▶ _Description of the task_: Using the records below, output the stretch that opens with the line containing "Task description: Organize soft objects" and closes with the line containing "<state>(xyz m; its", exactly and including both lines, with nothing more.

= = =

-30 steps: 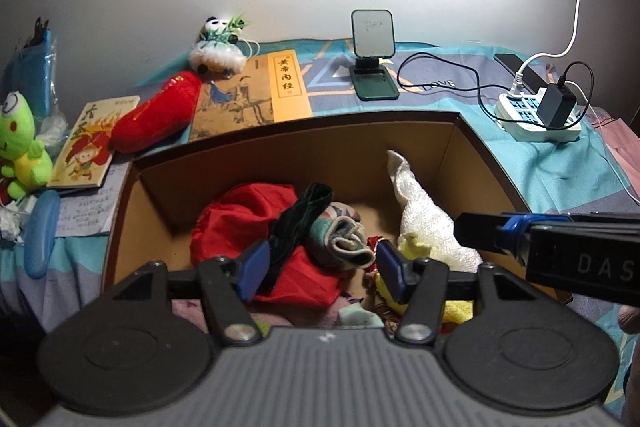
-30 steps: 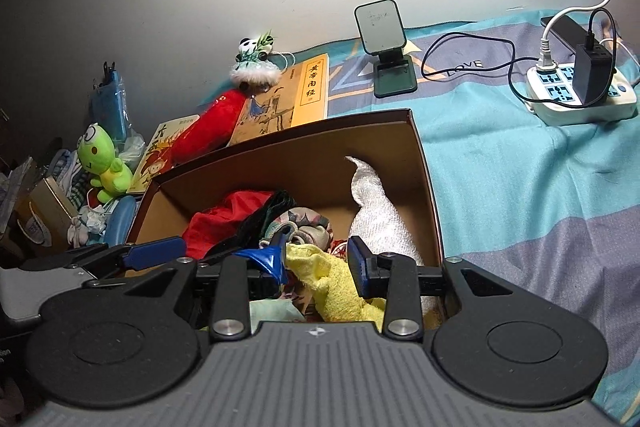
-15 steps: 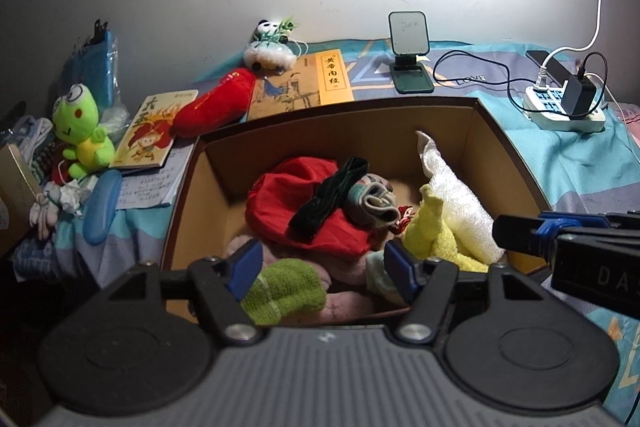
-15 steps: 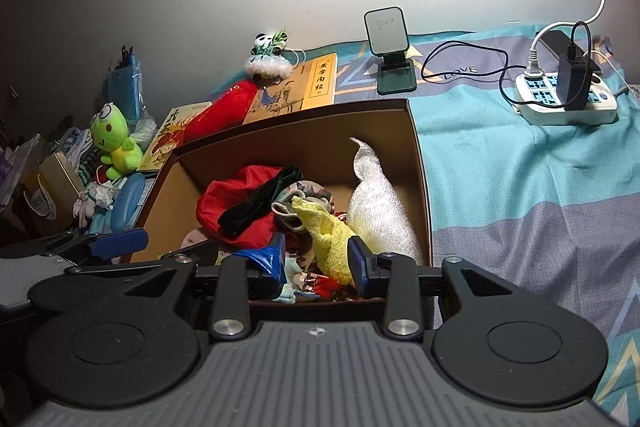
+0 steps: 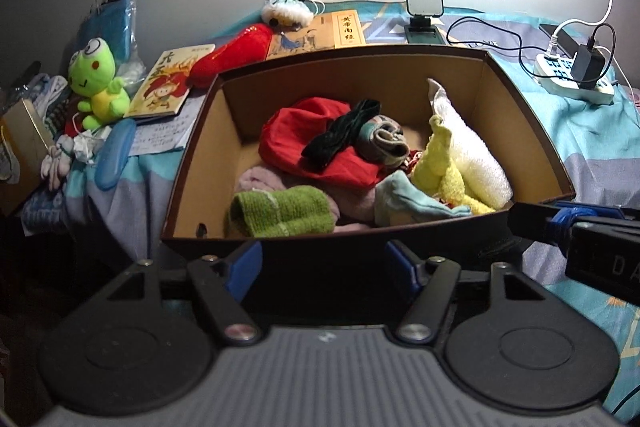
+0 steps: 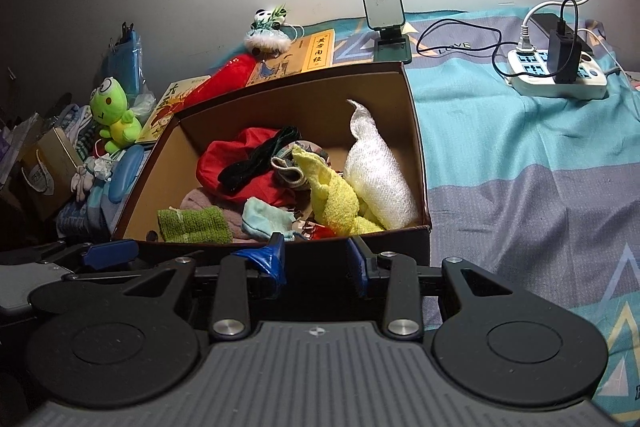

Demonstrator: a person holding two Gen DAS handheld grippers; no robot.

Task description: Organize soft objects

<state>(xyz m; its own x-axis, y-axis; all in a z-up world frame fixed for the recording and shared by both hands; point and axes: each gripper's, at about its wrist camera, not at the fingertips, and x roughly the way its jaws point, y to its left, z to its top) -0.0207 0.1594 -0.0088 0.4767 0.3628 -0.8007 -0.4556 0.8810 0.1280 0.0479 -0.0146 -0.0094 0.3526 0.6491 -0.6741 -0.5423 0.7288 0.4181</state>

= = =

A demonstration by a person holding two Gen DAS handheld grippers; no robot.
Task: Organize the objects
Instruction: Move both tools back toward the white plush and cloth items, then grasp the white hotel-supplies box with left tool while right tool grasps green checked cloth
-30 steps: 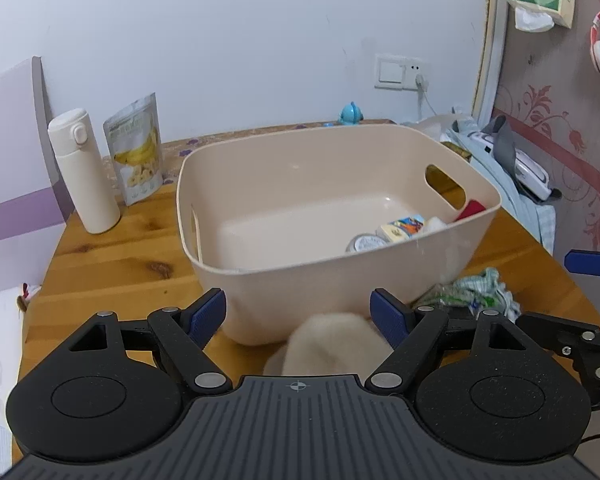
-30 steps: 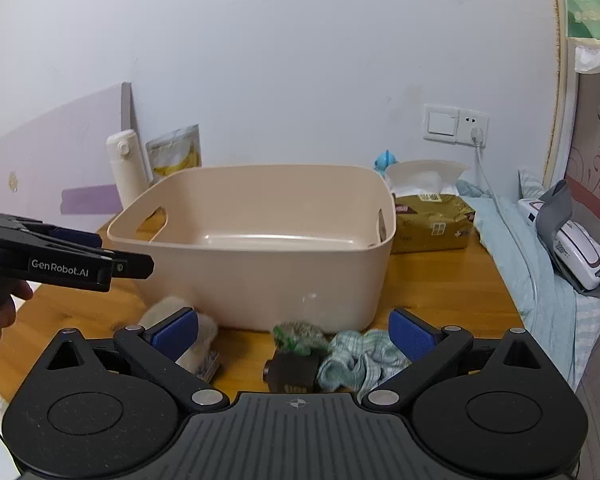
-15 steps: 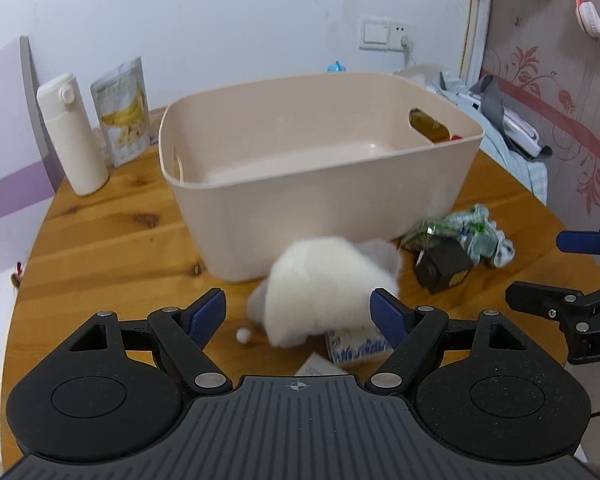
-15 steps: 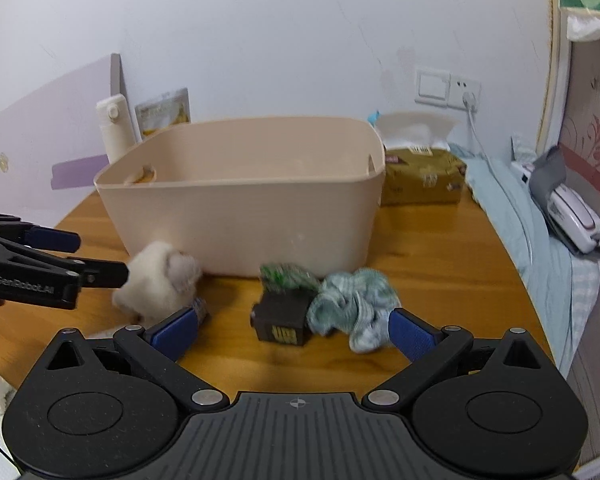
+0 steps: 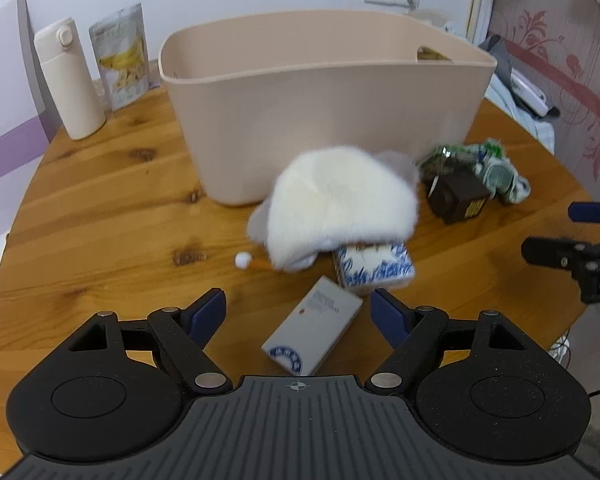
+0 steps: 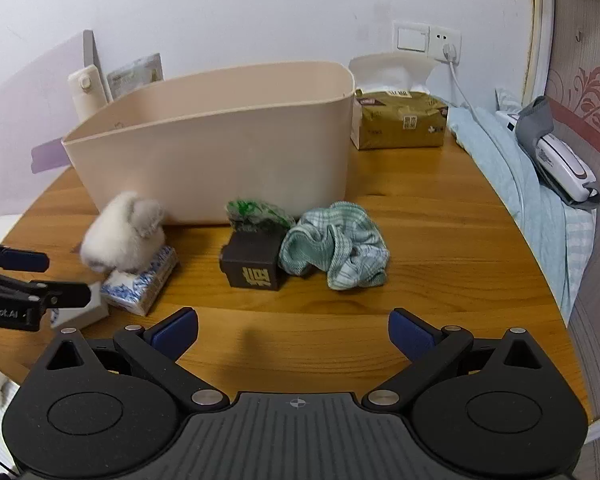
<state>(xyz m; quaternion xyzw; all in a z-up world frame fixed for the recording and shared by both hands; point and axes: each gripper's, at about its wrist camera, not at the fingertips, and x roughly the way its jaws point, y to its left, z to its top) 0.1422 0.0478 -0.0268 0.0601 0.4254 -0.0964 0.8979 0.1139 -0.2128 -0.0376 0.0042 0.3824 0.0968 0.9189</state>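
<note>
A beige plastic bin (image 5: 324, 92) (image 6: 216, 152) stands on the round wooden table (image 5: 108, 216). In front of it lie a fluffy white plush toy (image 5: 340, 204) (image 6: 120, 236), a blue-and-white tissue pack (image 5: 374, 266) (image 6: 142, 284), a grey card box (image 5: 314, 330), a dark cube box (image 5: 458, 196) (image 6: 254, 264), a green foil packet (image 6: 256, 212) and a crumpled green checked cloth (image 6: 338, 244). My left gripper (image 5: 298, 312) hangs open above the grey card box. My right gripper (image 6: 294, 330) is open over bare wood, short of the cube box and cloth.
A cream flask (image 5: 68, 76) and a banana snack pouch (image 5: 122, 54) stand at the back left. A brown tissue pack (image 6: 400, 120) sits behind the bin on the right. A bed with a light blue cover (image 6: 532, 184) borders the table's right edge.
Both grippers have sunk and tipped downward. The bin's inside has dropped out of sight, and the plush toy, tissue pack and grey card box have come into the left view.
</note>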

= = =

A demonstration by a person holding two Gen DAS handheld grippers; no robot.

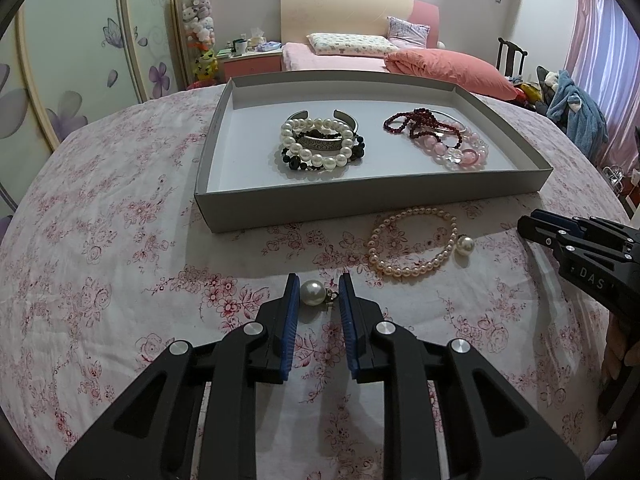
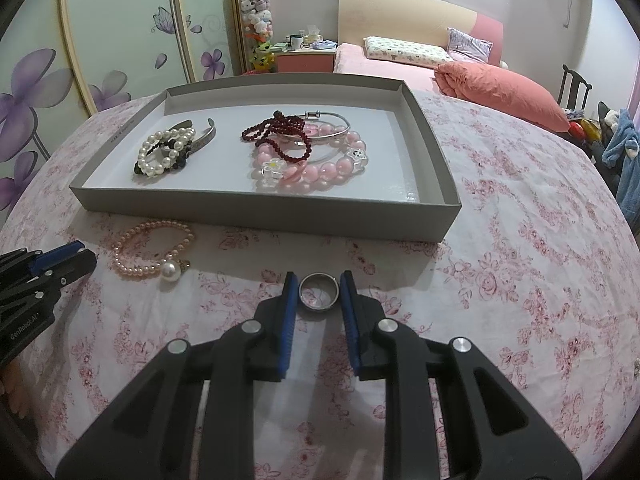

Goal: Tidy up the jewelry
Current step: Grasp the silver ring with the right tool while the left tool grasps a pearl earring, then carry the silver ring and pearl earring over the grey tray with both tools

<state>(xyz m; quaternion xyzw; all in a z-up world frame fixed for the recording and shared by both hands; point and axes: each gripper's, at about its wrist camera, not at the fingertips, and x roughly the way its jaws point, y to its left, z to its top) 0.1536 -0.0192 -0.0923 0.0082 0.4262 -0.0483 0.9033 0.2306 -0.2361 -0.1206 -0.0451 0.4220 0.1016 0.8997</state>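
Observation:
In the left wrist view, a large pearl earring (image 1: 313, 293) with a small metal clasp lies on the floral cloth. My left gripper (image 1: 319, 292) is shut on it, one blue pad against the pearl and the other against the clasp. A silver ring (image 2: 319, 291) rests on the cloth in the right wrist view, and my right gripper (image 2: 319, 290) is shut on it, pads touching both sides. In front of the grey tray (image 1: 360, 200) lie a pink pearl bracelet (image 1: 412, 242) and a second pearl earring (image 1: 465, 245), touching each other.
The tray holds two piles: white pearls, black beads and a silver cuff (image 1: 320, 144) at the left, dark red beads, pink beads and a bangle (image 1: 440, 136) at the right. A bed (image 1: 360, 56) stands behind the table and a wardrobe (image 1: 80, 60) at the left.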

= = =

▶ _Response_:
Task description: Organize soft objects

<state>(xyz m; its own x-axis, y-axis; all in a z-up world frame fixed for the recording and shared by both hands; point and axes: each gripper's, at about its wrist camera, not at the fingertips, and x roughly the way its jaws point, y to its left, z to its top) -0.0207 0.1594 -0.0088 0.4767 0.3628 -0.8007 -0.4556 0.8810 0.1280 0.0479 -0.0146 -0.0094 0.3526 0.6491 -0.6741 -0.5423 0.7288 0.4181</state>

There is nothing more to the exercise.